What you have to do |
The following data is to be repeated exactly, its pictures excluded.

Data block |

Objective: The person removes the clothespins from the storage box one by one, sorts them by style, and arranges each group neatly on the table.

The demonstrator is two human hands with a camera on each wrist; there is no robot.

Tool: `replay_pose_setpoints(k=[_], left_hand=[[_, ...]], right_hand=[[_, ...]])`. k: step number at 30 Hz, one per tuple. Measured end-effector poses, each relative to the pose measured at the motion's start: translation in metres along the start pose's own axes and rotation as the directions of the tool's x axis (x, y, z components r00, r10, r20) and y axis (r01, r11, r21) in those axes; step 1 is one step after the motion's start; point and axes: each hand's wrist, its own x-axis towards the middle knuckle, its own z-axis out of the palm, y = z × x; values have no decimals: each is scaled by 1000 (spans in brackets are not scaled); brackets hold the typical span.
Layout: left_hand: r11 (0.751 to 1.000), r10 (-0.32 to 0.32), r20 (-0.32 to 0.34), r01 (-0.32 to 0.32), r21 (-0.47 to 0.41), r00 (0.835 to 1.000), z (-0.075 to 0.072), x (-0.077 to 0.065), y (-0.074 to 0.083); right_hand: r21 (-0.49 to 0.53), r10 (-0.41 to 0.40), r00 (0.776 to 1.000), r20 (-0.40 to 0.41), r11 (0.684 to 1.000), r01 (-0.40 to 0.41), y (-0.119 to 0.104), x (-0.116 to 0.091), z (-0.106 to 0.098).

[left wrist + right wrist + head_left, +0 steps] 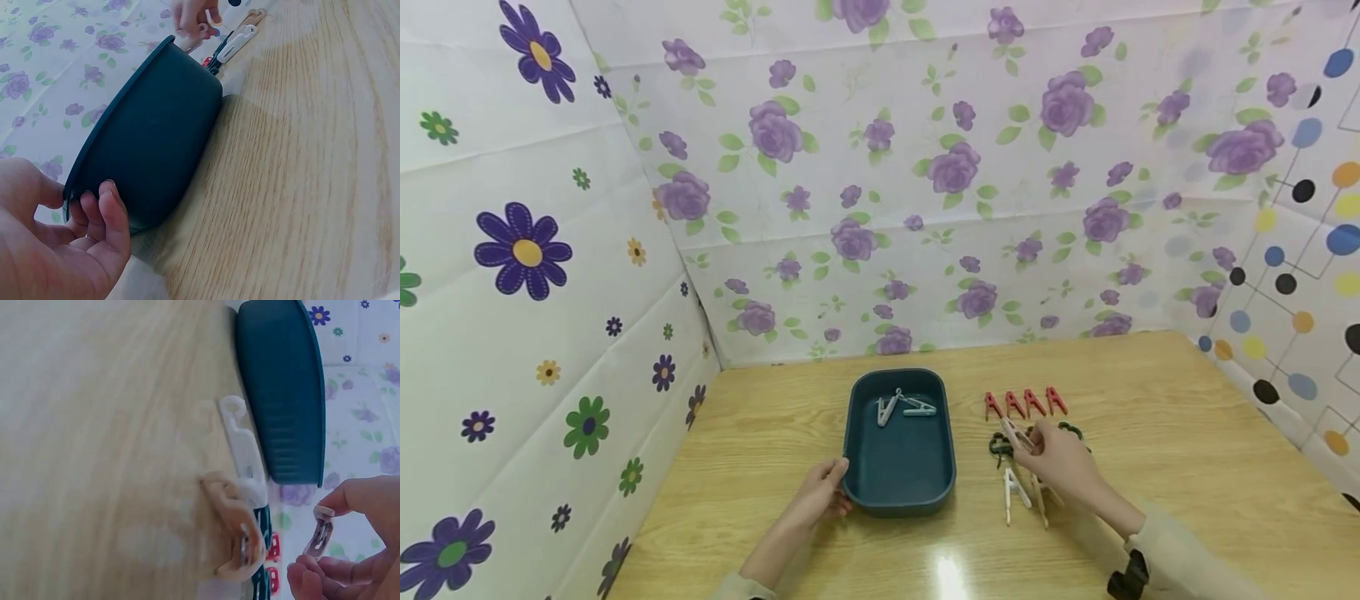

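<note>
My left hand (pixel 822 493) grips the near left edge of a dark teal plastic tray (pixel 898 510), thumb at the rim and fingers against the outer wall. Two pale clothespins (pixel 919 410) lie inside toward its far end. Right of the tray, my right hand (pixel 1066 463) pinches a pale clothespin (pixel 320 536) between thumb and fingers, raised off the table. Below that hand lie a white clothespin (pixel 1017 487) and a tan clothespin (pixel 1040 500). Dark green clips (pixel 1000 446) are partly hidden behind the hand.
Several red clothespins (pixel 1025 404) form a row beyond the right hand. The wooden table (pixel 760 417) meets flower-patterned cloth walls (pixel 880 250) at its back and left. A dotted cloth (pixel 1303 321) hangs along the right side.
</note>
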Motion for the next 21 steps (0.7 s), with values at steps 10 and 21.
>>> replay_pose_setpoints(k=[10, 21], left_hand=[[1000, 3, 0, -3, -17, 1000, -1, 1, -1], [1000, -21, 0, 21, -7, 1000, 1, -2, 3]], right_hand=[[-53, 120, 990, 75, 992, -116, 18, -20, -9], [-113, 211, 973, 97, 973, -200, 39, -46, -26]])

Task result |
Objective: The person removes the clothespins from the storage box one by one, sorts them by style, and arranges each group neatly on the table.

The demonstrator is two human hands with a camera on each wrist; there is no robot.

Tool: `replay_pose_setpoints(k=[_], left_hand=[[_, ...]], right_hand=[[_, ...]])`. k: step number at 30 Hz, one per tuple. Measured end-effector poses, each relative to the pose measured at the motion's start: translation in metres along the start pose's own axes and rotation as the directions of the tool's x axis (x, y, z components r00, r10, r20) and y axis (r01, r11, r21) in those axes; step 1 is one step after the motion's start; point and axes: each hand's wrist, its own x-axis towards the middle knuckle, its own z-axis out of the palm, y = z × x; values have no decimals: each is scaled by 1000 (spans in brackets are not scaled); brackets hold the typical span.
Layout: left_hand: r11 (0.751 to 1.000), r10 (-0.32 to 0.32), r20 (-0.32 to 0.34), r01 (-0.32 to 0.32), r21 (-0.47 to 0.41), r00 (0.835 to 1.000), z (-0.075 to 0.072), x (-0.077 to 0.065), y (-0.074 to 0.083); right_hand: r21 (-0.49 to 0.53), r10 (-0.41 to 0.40), r00 (0.776 to 1.000), r20 (-0.40 to 0.41), r11 (0.684 to 1.000), r01 (-0.40 to 0.41), y (-0.119 to 0.104), x (-0.116 to 0.091), z (-0.106 to 0.098).

[left wrist + right wrist + head_left, +0 steps] 

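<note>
My left hand (pixel 822 493) grips the near left edge of a dark teal plastic tray (pixel 898 510), thumb at the rim and fingers against the outer wall. Two pale clothespins (pixel 919 410) lie inside toward its far end. Right of the tray, my right hand (pixel 1066 463) pinches a pale clothespin (pixel 320 536) between thumb and fingers, raised off the table. Below that hand lie a white clothespin (pixel 1017 487) and a tan clothespin (pixel 1040 500). Dark green clips (pixel 1000 446) are partly hidden behind the hand.
Several red clothespins (pixel 1025 404) form a row beyond the right hand. The wooden table (pixel 760 417) meets flower-patterned cloth walls (pixel 880 250) at its back and left. A dotted cloth (pixel 1303 321) hangs along the right side.
</note>
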Motion for the next 21 steps (0.7 s), with values at steps 10 and 21.
>>> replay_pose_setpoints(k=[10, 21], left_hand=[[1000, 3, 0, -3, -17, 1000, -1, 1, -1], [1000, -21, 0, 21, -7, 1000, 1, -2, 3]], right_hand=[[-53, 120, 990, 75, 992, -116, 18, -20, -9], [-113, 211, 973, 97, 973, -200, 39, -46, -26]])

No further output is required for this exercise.